(Stored records)
________________________

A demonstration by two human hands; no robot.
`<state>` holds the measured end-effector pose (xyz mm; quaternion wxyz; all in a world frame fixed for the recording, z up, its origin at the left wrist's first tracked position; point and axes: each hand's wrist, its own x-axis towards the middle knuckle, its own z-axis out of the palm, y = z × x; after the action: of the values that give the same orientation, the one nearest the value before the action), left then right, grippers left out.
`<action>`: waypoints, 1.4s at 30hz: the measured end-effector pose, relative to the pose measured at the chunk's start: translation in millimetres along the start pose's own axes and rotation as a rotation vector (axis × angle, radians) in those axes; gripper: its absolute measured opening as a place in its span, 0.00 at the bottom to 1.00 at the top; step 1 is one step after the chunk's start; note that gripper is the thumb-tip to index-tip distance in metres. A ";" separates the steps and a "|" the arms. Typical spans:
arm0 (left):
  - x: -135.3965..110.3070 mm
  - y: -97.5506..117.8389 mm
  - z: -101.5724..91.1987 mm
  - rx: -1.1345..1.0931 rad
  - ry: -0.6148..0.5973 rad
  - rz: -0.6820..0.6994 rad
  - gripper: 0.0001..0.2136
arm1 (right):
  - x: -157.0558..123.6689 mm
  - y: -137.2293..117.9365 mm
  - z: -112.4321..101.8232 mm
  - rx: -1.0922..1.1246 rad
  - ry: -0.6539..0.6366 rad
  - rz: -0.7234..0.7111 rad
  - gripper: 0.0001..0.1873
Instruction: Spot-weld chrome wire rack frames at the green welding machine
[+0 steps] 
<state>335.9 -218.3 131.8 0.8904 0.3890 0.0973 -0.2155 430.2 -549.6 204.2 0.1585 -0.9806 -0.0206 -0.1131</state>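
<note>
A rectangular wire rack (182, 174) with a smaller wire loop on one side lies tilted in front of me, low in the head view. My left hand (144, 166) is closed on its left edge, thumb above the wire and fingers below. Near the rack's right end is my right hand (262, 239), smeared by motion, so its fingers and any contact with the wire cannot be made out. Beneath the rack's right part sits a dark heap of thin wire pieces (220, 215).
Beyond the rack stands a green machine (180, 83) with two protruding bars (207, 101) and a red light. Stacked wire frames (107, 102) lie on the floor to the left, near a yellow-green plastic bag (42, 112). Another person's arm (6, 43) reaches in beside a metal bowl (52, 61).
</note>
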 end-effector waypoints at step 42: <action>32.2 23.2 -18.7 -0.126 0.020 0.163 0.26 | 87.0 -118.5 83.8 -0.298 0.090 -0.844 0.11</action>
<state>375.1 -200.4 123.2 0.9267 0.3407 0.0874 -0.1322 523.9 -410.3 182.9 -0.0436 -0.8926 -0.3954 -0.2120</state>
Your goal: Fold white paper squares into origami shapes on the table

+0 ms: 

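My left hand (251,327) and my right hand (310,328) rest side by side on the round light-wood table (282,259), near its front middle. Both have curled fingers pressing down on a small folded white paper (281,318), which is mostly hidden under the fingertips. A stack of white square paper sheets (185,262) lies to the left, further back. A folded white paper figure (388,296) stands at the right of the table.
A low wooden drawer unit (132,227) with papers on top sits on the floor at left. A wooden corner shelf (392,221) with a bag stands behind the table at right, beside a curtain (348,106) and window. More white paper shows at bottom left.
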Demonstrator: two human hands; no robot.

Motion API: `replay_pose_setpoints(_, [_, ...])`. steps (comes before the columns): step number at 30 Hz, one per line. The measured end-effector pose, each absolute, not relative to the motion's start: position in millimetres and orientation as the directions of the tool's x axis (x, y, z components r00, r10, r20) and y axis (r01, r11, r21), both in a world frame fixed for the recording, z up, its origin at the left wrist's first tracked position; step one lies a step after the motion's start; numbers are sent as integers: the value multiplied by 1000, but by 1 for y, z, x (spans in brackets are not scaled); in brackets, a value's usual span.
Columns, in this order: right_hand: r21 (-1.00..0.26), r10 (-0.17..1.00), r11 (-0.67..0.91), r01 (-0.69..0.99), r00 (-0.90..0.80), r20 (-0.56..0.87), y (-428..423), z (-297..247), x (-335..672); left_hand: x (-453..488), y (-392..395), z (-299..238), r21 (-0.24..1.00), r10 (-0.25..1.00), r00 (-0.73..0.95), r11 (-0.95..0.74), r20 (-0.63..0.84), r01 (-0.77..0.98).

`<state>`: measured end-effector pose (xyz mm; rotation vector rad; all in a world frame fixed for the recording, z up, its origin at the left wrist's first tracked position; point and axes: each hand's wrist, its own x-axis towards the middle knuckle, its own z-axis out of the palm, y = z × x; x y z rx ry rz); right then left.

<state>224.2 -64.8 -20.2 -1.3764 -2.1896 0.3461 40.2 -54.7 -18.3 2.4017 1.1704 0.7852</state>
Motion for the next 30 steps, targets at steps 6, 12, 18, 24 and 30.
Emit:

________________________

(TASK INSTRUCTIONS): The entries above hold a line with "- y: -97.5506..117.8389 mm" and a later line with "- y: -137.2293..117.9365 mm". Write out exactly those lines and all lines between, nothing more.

(EXERCISE ANSWER):
  - y: -97.5506..117.8389 mm
  - z: -101.5724..91.1987 mm
  - rx: -1.1345..1.0931 rad
  - ry: -0.6148..0.5973 rad
  - rz: -0.6820..0.6994 rad
  - gripper: 0.0001..0.2136
arm1 (right):
  - x: -157.0558..123.6689 mm
  - y: -137.2293..117.9365 mm

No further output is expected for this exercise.